先月、4月20日~22日に大阪で開催されたバリアフリー展に出展した。床ずれに関するテーマで私が講師を務めた22日の講演会では立ち見が出るほど多くの皆様にお越しいただくことができ、講演後聴講者のお一人から「娘を助けてください」というご依頼をいただいた。お話を伺うと20代のお嬢様が生まれながらの重度の側弯症で頭の位置が右側にあるという状態であったため、小学生の時に大手術を行い、背骨の矯正をしたのだが左座骨の突出は矯正しきれなかったため、最近その部分に酷い床ずれが発生し、お尻に穴が開いた状態であり、今までいろんな介護関連メーカー等に専用のクッションを作ってもらったが改善できなくて困っているということであった。早速弊社でお嬢様の専用クッションを作製するべく、お尻の採寸を行い素材の選定等をする間、ジェルトロンマットレスの上でお休みいただいた。15分くらい経過したとき、お母様がお嬢様の寝息に気づかれ、お嬢様を起こし「このマットレスは凄い!」とおっしゃった。お嬢様からは「いつも上向きにしか寝たことがなかったのに、横向きに寝ても肩や腰が痛くならなかった、生まれて初めて横向き寝で『眠る』ことができた!」とお喜びいただいた。健常者にとって上向きから横向きに寝返る行為は睡眠中に無意識にできるものであるが、このお嬢さんにとっての寝返りはジェルトロン以外では苦痛を伴う大変な行為ということなのである。

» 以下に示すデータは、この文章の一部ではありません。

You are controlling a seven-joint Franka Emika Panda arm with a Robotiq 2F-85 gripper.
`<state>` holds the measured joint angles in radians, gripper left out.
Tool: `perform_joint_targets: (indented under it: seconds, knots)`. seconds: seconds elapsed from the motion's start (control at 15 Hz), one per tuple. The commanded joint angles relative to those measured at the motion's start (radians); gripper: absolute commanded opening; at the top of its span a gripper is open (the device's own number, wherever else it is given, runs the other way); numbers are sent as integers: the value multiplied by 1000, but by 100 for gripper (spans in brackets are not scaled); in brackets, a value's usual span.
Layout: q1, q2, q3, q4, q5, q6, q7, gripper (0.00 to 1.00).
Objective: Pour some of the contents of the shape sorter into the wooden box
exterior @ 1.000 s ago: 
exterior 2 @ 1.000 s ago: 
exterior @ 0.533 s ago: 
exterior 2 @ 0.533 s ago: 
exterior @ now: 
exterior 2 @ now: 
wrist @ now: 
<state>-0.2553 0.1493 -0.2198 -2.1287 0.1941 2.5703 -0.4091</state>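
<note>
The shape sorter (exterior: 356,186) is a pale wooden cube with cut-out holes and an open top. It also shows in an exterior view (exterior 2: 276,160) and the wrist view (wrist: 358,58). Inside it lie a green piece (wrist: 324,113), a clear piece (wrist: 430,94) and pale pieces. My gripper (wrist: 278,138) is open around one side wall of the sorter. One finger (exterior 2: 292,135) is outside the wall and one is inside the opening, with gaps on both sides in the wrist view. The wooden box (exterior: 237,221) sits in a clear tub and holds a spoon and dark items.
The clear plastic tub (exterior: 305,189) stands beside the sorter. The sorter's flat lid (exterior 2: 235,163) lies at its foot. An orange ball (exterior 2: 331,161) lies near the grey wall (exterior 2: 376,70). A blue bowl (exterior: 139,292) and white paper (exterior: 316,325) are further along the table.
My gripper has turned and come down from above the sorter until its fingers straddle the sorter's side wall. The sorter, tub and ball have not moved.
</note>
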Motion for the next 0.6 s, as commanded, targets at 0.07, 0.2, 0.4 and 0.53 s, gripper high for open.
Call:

お母様から「助けてほしい」と言っていただけたことは、正にお客様から頼られるということであり、これほど嬉しく責任の重さを感じることはない。

もう一つのエピソードとして、数年前にベストセラーとなった大野更紗さんの書かれた「困ってる人」という本がある。そこには筋肉が骨化するという難病との闘いをユーモアを交えて綴られており、「車椅子での外出時には無くてはならないクッション、その名はジェルトロン!」と記されている。知人の方からジェルトロンが登場する本があると教えていただき、購入し拝読した次第であるが、私の知らない方々にジェルトロンの機能を頼りにしていただけるということは開発者としてこんな嬉しいことはない。

「この商品でダメなら諦める」と言って頂けるのを信頼と表現するなら、「この商品でダメなら他を探す」と言われる状況では信用状態としか言えないと思うのである。究極の表現をするなら、命を託せるくらいの関係を信頼といい、ある程度信じて任せる関係を信用というのだと思う。信頼とは信頼した人が期待した結果を出せなくても自己責任として後悔しないという覚悟に基づく関係であり、信用とは信用した人が期待した結果を出せなかった時、後悔の念と反省が伴う関係であり、「いざという時に頼れない関係」ということになると思う。だから日本には「信用金庫」は存在しても「信頼金庫」が存在しないことは当然のことであると思う。弊社はいざという時にこそ頼って頂ける存在でありたいと願っている。

今回の内容は信用金庫を批判する意図はないので誤解の無きようお願いする。